The balance between inflammatory mediators and their counter-regulatory molecules may be crucial in determining the outcome of immune pathology of peri-implant disease. In peri-implant sulcus fluid, higher levels of IL-1β have already been associated with peri-implantitis.11,15,16 In concordance with the former, in this study, although the samples analyzed differed, the levels of IL-1β in saliva from subjects with inflammation were significantly greater than those observed in healthy or control groups. This finding suggests that the overproduction of IL-1β may be implicated as an important factor in the clinical manifestation of peri-implant disease. Nevertheless, this implication should be approached with caution, as no cytokine level threshold is currently known that could differentiate a stable site from one in which a pathologic process has initiated in periodontal and peri-implant tissues.17
In the present study, the production of IL-1β was observed in control and healthy patients. Schultze-Mosgau et al.18 previously reported a build-up in cytokine expression due to the implant insertion in a clinical setting, but a specific explanation for this finding is not available. According to Nowzari et al,17 this build-up in cytokine expression may be representative of an inevitable and continuous microbial challenge around teeth and implants,17 even in the clinical absence of inflammation. The same authors also demonstrated that the presence of periodontopathogenic bacteria is accompanied by increased cytokine levels, which could help explain the higher levels of IL-1β in the saliva of subjects with inflammation.
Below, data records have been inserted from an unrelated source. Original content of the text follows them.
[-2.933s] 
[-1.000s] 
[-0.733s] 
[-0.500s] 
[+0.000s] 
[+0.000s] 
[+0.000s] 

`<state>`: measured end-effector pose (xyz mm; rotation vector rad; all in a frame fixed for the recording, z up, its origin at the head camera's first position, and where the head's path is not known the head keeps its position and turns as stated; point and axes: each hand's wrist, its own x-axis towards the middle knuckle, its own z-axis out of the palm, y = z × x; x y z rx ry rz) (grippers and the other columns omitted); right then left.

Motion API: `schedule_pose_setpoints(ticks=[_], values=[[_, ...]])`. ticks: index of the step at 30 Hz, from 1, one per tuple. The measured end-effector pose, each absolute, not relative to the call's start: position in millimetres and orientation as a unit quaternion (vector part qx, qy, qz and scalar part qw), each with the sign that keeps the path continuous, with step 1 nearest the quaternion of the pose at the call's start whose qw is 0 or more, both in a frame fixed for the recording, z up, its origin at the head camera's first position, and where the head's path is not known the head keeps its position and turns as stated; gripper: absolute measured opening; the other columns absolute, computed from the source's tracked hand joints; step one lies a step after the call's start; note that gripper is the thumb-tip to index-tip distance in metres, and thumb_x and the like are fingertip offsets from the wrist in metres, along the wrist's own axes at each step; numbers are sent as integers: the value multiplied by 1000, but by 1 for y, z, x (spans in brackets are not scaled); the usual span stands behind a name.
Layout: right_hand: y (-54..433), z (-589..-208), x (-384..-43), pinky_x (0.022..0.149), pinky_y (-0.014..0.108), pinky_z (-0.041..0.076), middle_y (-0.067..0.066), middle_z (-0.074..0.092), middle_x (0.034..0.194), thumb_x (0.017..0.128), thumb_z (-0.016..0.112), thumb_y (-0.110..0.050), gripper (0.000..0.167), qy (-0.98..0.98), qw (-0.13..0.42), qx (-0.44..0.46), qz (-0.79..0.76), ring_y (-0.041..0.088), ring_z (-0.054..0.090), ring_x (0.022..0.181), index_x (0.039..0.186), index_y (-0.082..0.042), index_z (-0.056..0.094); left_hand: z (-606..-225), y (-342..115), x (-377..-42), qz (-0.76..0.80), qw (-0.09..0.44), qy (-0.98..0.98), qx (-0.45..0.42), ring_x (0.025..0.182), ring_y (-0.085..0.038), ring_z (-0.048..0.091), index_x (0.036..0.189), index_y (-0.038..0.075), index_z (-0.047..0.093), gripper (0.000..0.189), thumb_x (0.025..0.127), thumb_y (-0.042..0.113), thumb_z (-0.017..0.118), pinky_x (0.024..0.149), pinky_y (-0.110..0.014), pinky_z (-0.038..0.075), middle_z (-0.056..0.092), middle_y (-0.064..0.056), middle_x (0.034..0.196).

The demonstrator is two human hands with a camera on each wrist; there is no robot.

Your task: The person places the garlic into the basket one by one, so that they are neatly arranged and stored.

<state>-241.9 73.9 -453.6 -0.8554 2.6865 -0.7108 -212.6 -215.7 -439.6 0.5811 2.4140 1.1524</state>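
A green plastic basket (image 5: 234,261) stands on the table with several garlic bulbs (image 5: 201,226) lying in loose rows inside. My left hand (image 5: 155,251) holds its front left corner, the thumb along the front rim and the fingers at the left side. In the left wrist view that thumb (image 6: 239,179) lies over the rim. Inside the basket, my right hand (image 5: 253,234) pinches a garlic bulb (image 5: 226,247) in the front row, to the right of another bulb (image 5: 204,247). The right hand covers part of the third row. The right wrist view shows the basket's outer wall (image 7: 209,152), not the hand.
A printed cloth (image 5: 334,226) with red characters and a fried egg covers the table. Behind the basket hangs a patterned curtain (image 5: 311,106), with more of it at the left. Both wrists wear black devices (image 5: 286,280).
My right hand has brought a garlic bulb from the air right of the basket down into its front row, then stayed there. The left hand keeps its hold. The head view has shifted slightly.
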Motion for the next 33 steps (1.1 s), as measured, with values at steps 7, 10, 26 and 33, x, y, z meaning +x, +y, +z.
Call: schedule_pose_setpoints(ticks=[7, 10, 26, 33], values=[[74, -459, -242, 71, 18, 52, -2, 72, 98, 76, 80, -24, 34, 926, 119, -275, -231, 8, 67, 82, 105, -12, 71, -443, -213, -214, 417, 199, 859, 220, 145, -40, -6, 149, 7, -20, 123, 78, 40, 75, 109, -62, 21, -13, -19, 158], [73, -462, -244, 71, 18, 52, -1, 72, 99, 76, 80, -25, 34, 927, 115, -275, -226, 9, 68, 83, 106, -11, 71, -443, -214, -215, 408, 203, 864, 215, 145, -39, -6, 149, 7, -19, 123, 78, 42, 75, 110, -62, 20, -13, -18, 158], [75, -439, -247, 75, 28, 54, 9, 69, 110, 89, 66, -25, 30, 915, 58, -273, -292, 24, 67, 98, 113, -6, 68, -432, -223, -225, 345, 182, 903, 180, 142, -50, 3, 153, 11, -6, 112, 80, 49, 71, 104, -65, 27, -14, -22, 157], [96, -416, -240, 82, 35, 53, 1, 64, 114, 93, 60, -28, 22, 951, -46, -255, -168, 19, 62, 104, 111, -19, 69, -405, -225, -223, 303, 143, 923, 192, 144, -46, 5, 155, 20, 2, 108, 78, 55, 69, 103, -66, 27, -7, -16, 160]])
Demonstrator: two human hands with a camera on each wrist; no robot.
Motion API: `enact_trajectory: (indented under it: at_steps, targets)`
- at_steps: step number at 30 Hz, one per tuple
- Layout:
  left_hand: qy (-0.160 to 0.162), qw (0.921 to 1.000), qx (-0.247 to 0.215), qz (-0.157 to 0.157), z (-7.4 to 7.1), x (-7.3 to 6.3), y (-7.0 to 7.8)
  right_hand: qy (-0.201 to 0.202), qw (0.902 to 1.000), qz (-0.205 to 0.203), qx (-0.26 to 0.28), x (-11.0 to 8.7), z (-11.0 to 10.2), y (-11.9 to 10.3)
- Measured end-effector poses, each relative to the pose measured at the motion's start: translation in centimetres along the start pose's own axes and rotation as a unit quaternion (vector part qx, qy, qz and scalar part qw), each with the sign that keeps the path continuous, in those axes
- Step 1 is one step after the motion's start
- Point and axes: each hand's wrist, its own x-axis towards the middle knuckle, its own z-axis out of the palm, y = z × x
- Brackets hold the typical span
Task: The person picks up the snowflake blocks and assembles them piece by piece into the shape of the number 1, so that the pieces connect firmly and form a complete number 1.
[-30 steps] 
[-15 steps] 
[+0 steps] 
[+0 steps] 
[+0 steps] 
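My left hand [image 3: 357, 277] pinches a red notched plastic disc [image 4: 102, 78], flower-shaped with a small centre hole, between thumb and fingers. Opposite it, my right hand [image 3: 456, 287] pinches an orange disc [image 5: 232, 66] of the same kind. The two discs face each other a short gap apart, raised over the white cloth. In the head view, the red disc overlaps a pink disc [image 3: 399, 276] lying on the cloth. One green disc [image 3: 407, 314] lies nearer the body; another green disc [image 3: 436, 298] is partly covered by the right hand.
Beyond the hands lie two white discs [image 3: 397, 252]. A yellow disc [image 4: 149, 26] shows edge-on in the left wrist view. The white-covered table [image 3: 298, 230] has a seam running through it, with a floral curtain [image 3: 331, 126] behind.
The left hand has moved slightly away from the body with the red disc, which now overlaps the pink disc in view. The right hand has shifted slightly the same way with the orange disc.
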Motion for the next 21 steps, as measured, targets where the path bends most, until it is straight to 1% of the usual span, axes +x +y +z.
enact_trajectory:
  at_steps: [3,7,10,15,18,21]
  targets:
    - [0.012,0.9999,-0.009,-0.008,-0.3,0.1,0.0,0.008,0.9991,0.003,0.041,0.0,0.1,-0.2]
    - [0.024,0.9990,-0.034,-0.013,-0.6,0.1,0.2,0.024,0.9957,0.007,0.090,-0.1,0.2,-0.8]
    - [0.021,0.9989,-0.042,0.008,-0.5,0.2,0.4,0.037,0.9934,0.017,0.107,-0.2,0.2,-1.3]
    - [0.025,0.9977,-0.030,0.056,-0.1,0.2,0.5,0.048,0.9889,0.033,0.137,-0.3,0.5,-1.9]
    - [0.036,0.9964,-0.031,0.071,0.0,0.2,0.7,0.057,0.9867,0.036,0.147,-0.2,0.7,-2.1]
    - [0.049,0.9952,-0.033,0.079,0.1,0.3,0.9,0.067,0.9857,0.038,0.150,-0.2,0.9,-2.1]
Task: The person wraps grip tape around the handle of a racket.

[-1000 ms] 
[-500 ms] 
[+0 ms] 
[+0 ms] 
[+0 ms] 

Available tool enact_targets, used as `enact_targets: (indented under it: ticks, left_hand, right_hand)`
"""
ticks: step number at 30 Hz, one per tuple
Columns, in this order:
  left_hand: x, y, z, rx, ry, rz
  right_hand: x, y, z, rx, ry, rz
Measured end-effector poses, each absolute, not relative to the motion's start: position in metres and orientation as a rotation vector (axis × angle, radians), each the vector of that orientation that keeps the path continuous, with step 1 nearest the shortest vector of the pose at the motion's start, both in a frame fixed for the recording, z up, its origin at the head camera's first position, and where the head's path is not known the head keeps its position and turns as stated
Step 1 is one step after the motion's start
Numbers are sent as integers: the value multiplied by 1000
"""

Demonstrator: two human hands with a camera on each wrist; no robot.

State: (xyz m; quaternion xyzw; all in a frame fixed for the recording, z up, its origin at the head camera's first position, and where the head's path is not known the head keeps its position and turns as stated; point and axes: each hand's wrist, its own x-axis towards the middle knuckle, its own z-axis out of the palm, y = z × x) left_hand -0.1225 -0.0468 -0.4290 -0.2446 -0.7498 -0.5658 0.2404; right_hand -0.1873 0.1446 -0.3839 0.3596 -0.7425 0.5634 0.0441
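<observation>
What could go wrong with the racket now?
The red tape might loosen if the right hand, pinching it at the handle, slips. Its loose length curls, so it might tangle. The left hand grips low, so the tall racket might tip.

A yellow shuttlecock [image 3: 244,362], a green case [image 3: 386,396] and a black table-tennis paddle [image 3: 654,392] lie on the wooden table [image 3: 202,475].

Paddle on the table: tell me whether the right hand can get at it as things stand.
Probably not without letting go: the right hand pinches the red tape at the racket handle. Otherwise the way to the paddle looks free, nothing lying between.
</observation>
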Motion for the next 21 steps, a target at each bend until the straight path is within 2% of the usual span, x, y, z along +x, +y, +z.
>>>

It is important to emphasize the deviation in IL-1β levels between the two inflammation groups and the absence of differences in IPPD with respect to the presence of inflammation. The extent and severity of peri-implant inflammation is known to be the result of multiple factors, and high cytokine expression may be a host trait and not exclusively a function of clinical parameters.19 In light of these factors, the pathogenesis and development of peri-implant disease may differ among individuals.19
Ideally, diagnostic tests should demonstrate high specificity and sensitivity. Given the complex nature of peri-implant disease, it is unlikely that a single marker will prove to be both. Indeed, a combination may provide a more accurate assessment of peri-implant status. In this study, we were unable to produce conclusive evidence that IL-1β can serve as a predictable marker of peri-implant inflammation. However, the findings suggest the promising potential of utilizing this cytokine to evaluate peri-implant status.
Salivary IL-1β evaluation may be useful for diagnosing and monitoring early peri-implant inflammation, particularly in edentulous patients. However, future studies conducted with large and diverse patient populations are required in order to validate these findings for clinical application.